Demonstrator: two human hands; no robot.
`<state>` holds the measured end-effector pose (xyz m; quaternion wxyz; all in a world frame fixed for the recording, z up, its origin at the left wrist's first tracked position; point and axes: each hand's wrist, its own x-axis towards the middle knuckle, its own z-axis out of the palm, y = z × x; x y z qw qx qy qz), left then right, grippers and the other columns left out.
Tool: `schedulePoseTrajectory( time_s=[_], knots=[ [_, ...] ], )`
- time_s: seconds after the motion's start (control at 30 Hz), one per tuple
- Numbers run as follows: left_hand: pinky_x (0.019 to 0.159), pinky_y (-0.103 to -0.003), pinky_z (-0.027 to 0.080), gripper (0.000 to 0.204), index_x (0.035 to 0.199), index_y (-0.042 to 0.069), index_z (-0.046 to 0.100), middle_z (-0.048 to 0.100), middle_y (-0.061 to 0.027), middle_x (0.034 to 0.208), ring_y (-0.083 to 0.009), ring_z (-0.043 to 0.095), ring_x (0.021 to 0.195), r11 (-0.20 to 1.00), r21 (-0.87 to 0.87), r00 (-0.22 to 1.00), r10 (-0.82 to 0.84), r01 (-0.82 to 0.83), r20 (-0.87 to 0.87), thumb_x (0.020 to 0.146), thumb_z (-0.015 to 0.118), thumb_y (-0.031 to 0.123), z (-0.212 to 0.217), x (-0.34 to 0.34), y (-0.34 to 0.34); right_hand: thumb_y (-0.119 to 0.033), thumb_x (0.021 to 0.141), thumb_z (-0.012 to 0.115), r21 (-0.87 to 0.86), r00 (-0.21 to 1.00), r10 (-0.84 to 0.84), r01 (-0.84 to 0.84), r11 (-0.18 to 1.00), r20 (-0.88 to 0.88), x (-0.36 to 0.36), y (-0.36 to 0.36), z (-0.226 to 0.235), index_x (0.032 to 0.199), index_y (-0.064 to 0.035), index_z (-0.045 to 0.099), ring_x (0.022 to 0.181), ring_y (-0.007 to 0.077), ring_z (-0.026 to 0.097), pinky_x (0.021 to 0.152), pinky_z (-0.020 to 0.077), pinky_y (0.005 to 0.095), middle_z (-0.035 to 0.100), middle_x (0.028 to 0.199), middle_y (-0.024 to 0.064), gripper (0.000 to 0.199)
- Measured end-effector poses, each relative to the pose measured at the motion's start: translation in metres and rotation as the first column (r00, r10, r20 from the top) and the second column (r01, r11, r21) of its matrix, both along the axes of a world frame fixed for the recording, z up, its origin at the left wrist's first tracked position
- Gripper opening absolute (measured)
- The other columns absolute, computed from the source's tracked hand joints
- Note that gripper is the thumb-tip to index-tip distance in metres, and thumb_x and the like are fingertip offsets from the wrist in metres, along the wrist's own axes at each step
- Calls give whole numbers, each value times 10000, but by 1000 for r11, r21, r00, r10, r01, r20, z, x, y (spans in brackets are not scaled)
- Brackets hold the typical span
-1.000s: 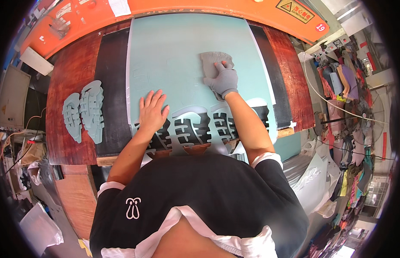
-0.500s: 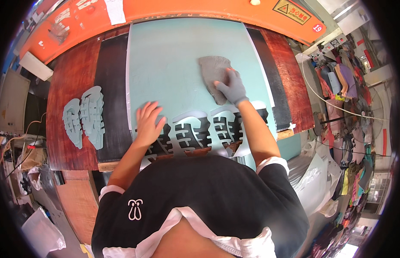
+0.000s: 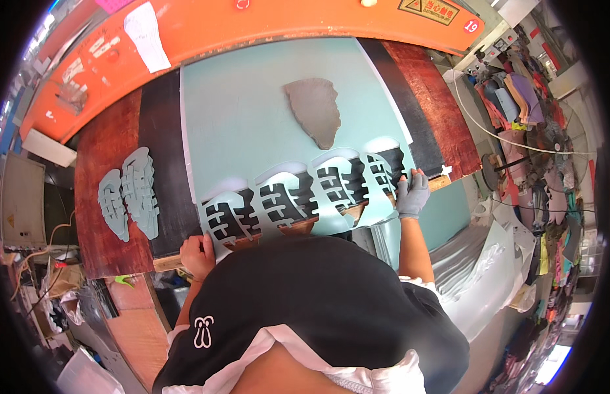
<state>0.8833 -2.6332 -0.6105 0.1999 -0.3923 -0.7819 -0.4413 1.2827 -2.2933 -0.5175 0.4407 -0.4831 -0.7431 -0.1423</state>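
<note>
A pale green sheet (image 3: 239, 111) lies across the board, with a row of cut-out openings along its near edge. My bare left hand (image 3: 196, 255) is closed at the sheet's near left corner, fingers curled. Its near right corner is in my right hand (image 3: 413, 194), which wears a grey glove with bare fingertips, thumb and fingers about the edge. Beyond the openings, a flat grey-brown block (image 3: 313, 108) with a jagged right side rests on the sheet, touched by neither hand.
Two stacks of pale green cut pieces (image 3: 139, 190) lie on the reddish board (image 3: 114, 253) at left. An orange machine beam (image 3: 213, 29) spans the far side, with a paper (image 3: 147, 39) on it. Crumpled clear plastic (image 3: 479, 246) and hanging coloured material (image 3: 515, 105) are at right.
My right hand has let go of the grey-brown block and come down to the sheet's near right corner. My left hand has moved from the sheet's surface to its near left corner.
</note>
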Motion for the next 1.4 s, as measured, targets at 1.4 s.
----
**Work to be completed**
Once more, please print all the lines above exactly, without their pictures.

**Written response**
Demonstrator: two human hands; no robot.
`<state>` holds the measured end-effector pose (xyz m; quaternion wxyz; all in a world frame fixed for the recording, z up, its origin at the left wrist's first tracked position; point and axes: each hand's wrist, its own x-axis towards the middle knuckle, its own z-axis out of the palm, y = z × x; x y z qw qx qy qz), left then right, grippers and the other columns left out.
Tool: `schedulePoseTrajectory( time_s=[_], knots=[ [_, ...] ], )`
- time_s: seconds after the motion's start (control at 30 Hz), one per tuple
- Numbers run as follows: left_hand: pinky_x (0.019 to 0.159), pinky_y (-0.103 to -0.003), pinky_z (-0.027 to 0.080), gripper (0.000 to 0.204), index_x (0.035 to 0.199), index_y (-0.042 to 0.069), index_z (-0.046 to 0.100), middle_z (-0.048 to 0.100), middle_y (-0.061 to 0.027), middle_x (0.034 to 0.208), ring_y (-0.083 to 0.009), ring_z (-0.043 to 0.095), ring_x (0.021 to 0.195), r11 (-0.20 to 1.00), r21 (-0.87 to 0.87), r00 (-0.22 to 1.00), r10 (-0.82 to 0.84), r01 (-0.82 to 0.83), r20 (-0.87 to 0.87), thumb_x (0.020 to 0.146), thumb_z (-0.015 to 0.118), thumb_y (-0.031 to 0.123), z (-0.212 to 0.217), x (-0.34 to 0.34), y (-0.34 to 0.34); right_hand: thumb_y (-0.119 to 0.033), thumb_x (0.021 to 0.141), thumb_z (-0.012 to 0.115), r21 (-0.87 to 0.86), r00 (-0.21 to 1.00), r10 (-0.84 to 0.84), r01 (-0.84 to 0.84), r11 (-0.18 to 1.00), r20 (-0.88 to 0.88), x (-0.36 to 0.36), y (-0.36 to 0.36), z (-0.226 to 0.235), index_x (0.032 to 0.199), index_y (-0.064 to 0.035), index_z (-0.045 to 0.099), ring_x (0.022 to 0.181), ring_y (-0.007 to 0.077), ring_z (-0.026 to 0.097), pinky_x (0.021 to 0.152), pinky_z (-0.020 to 0.077), pinky_y (0.005 to 0.095), middle_z (-0.035 to 0.100), middle_x (0.028 to 0.199), middle_y (-0.024 to 0.064), gripper (0.000 to 0.199)
- Measured end-effector poses, each relative to the pose measured at the motion's start: translation in metres and rotation as the first column (r00, r10, r20 from the top) and the second column (r01, r11, r21) of its matrix, both along the axes of a world frame fixed for the recording, z up, its origin at the left wrist's first tracked position
- Gripper opening absolute (measured)
- The other columns absolute, computed from the source's tracked hand joints
- Note that gripper is the thumb-tip to index-tip distance in metres, and thumb_x and the like are fingertip offsets from the wrist in metres, along the wrist's own axes at each step
- Calls give whole numbers, each value times 10000, but by 1000 for r11, r21, r00, r10, r01, r20, z, x, y (spans in brackets are not scaled)
- Brackets hold the typical span
-1.000s: 
-0.500s: 
+0.000s: 
<state>0.8833 -2.6332 -0.6105 0.1999 -0.3923 -0.7819 -0.4413 1.2827 -2.2933 -0.5175 0.4407 -0.4831 -0.7431 -0.1423</state>
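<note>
A pale green sheet (image 3: 239, 111) lies across the board, with a row of cut-out openings along its near edge. My bare left hand (image 3: 196, 255) is closed at the sheet's near left corner, fingers curled. Its near right corner is in my right hand (image 3: 413, 194), which wears a grey glove with bare fingertips, thumb and fingers about the edge. Beyond the openings, a flat grey-brown block (image 3: 313, 108) with a jagged right side rests on the sheet, touched by neither hand.
Two stacks of pale green cut pieces (image 3: 139, 190) lie on the reddish board (image 3: 114, 253) at left. An orange machine beam (image 3: 213, 29) spans the far side, with a paper (image 3: 147, 39) on it. Crumpled clear plastic (image 3: 479, 246) and hanging coloured material (image 3: 515, 105) are at right.
My right hand has let go of the grey-brown block and come down to the sheet's near right corner. My left hand has moved from the sheet's surface to its near left corner.
</note>
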Motion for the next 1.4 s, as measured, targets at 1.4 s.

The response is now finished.